Friday, July 24, 2009

Come As You Are... But Leave Different!

I confess I like going to Church without a jacket and tie. I have even wore blue jeans on several occasions. I guess it is as liberating to me to not wear a suit to church as when women were burning their bras back in the 60's. Come as you are to church is a great idea!

Actually, my love for the casual goes way back. I enjoyed restaurants as a kid that said, "Come as you are." That meant I could wear my play clothes and no one was going to tell me to put on the 'good clothes.' I was happy when I went to Bible College that they didn't have any dress code that said I couldn't wear my blue jeans to class.

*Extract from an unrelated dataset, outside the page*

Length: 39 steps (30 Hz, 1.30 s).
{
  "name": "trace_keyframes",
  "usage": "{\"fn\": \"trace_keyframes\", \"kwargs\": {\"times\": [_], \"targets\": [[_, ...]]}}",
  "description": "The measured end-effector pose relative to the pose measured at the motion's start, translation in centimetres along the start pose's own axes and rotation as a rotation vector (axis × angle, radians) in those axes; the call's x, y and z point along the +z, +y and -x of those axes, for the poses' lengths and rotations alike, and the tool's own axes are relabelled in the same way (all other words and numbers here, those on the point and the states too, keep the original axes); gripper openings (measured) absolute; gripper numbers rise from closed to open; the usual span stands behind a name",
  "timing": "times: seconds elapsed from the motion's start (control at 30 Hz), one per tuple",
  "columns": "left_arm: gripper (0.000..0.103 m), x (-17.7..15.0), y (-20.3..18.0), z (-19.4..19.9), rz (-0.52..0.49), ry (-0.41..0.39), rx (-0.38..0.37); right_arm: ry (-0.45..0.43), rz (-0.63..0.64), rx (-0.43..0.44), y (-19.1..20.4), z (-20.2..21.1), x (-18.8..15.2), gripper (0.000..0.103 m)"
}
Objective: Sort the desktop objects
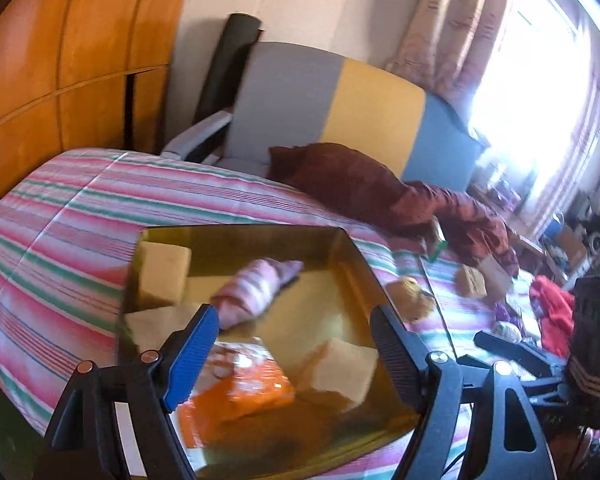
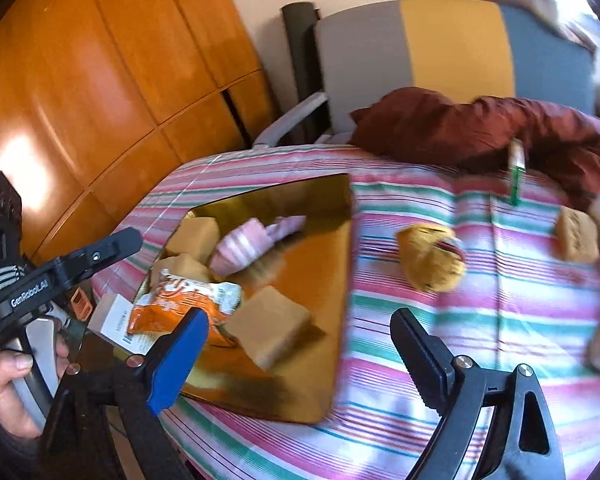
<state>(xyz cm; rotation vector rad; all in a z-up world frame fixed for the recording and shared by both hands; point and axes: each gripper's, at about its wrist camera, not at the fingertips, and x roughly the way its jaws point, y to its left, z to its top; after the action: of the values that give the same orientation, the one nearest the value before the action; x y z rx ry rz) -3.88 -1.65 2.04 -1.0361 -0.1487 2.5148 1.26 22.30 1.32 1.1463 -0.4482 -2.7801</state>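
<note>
Left gripper (image 1: 296, 344): jaws spread wide, empty, poised above the near end of the tray.
Right gripper (image 2: 300, 340): jaws spread wide, empty, over the tray's near right edge.
Gold tray (image 2: 340, 264): shallow, glossy, on the striped bedspread (image 2: 440, 360); serves as the collecting bin.
Orange snack packet (image 2: 172, 308): in the tray's near corner; light, crinkly, slippery film; best pinched at a sealed end.
Tan blocks (image 2: 272, 324): several in the tray; sponge-like in look, probably light and squashy; take across flat faces.
Pink striped roll (image 2: 240, 248): mid-tray, soft cloth; grip around the middle.
Yellow bundle (image 2: 432, 258): outside the tray, right of it on the bedspread; looks soft and light, yet unsorted; pinch across its bulk.
Tan block, loose (image 2: 578, 236): farther right, well apart from the tray.
Green packet (image 2: 516, 172): far, touching the maroon pillow (image 2: 440, 128); thin, probably stiff.
</note>
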Motion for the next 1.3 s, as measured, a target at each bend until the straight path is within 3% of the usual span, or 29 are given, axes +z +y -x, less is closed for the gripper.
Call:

It is wise for the church to get rid of those attitudes of "certain types of people are not welcome here." We've seen those with a 'past' given a cold shoulder.' Actually, I've been that "guy with a past" who was given a cold shoulder in noted congregations in Hampton Roads. One girl I know who currently serves in the Navy tells of going to a church and receiving a nice, friendly welcome. When she first visited it was the winter. When spring, and warmer weather rolled around she came to church in a short-sleeve shirt revealing several tattoos. At that point she was told she was no longer welcome. "Come as you are" didn't quite work in that congregation. A certain look was cause for being 'shown the door'!

We salute congregations reaching out to the homeless, the alcoholics, the drug users, and the list goes on. Following Christ's example of ministering to the materialist, the swindler, the adulterers, the sexually immoral, and the down-and-out, we rightly open up our doors to all who will come. May this good example increase.

My concern is a reluctance to tell people they need to change! We get them in the door one way, and we send them out the door at the end of service the same way! Sin is not identified or "called out" for risk of offending someone. Because we want them to keep coming back we walk on egg shells on issues of eternal importance where the Scripture speaks loud and clear. Because we don't want to be labeled as Bible-thumping or Fundamentalist we take a casual approach on doctrine and Christian lifestyle choices. Do what you want, and we'll say nothing is NOT the model we see portrayed in the Scripture.

Jesus called people to repentance. While He said He did not condemn the woman who was caught in the act of adultery, He did tell her to "sin no more" (Jn. 8:11). He called the "Rich Young Ruler" to leave a life of materialism to follow him (which apparently the young man chose not to do) in Mk. 10:21, 22. Zaccheus was so moved by his luncheon with Jesus that he gave half of his possessions to the poor, and pledged to repay those whom he swindled back four times as much (Lk. 19:8).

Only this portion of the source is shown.